▶ **TASK BRIEF**
Down to the last line, reproduce the data that follows, but skip the pictures.

--

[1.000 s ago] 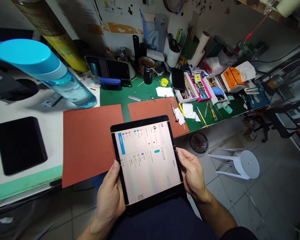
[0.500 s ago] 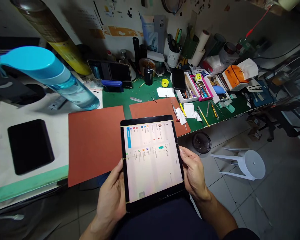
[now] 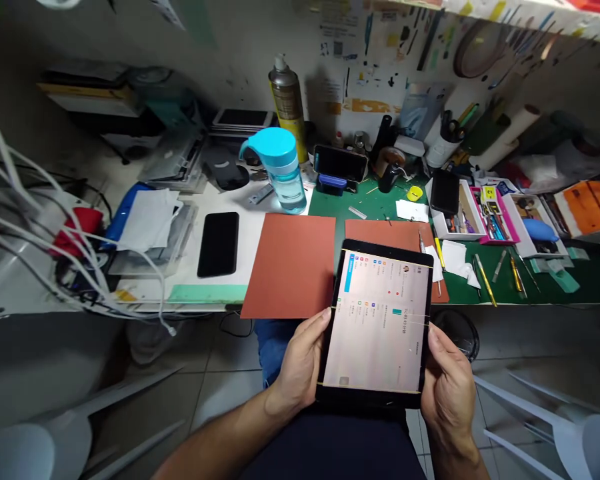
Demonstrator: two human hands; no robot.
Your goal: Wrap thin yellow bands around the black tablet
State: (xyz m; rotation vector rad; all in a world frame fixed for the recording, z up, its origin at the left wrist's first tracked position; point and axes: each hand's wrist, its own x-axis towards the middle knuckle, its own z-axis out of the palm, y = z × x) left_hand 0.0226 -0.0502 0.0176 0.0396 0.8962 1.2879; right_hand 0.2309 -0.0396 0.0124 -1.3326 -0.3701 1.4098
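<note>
Between my two hands is a tablet [image 3: 377,327] with a black frame and a lit screen showing rows of small icons and text. Thin yellow strips cross its edges. My left hand [image 3: 300,363] grips the left edge, thumb on the frame. Along the right edge, my right hand [image 3: 450,377] is closed in the same way; the fingers under the tablet are hidden. The tablet is held above my lap, in front of the bench. Behind it lie two reddish-brown mats, the left mat [image 3: 293,267] in full view and the right mat [image 3: 380,233] partly covered.
A black phone-like device [image 3: 219,245] lies on the white left part of the bench, near a blue-lidded water bottle [image 3: 286,177]. White cables [image 3: 80,247] hang at far left. Screwdrivers [image 3: 486,280] and small parts boxes [image 3: 460,220] stand right. A white stool [image 3: 587,440] is lower right.
My view has swung left, so the bench's left end, with cables and plastic sheets, has come in. The tablet stays in both hands and appears further right in the picture.
</note>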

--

▶ **SOLUTION TO THIS TASK**
[1.000 s ago] 
[0.500 s ago] 
[now] 
Demonstrator: two human hands; no robot.
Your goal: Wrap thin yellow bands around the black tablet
State: (xyz m; rotation vector rad; all in a world frame fixed for the recording, z up, its origin at the left wrist's first tracked position; point and axes: each hand's wrist, its own x-axis towards the middle knuckle, its own z-axis out of the palm, y = z × x) left_hand 0.0226 -0.0502 0.0176 0.0396 0.8962 1.2879; right_hand 0.2309 -0.0396 0.0124 -1.3326 -0.3701 1.4098
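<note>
Between my two hands is a tablet [image 3: 377,327] with a black frame and a lit screen showing rows of small icons and text. Thin yellow strips cross its edges. My left hand [image 3: 300,363] grips the left edge, thumb on the frame. Along the right edge, my right hand [image 3: 450,377] is closed in the same way; the fingers under the tablet are hidden. The tablet is held above my lap, in front of the bench. Behind it lie two reddish-brown mats, the left mat [image 3: 293,267] in full view and the right mat [image 3: 380,233] partly covered.
A black phone-like device [image 3: 219,245] lies on the white left part of the bench, near a blue-lidded water bottle [image 3: 286,177]. White cables [image 3: 80,247] hang at far left. Screwdrivers [image 3: 486,280] and small parts boxes [image 3: 460,220] stand right. A white stool [image 3: 587,440] is lower right.
My view has swung left, so the bench's left end, with cables and plastic sheets, has come in. The tablet stays in both hands and appears further right in the picture.
</note>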

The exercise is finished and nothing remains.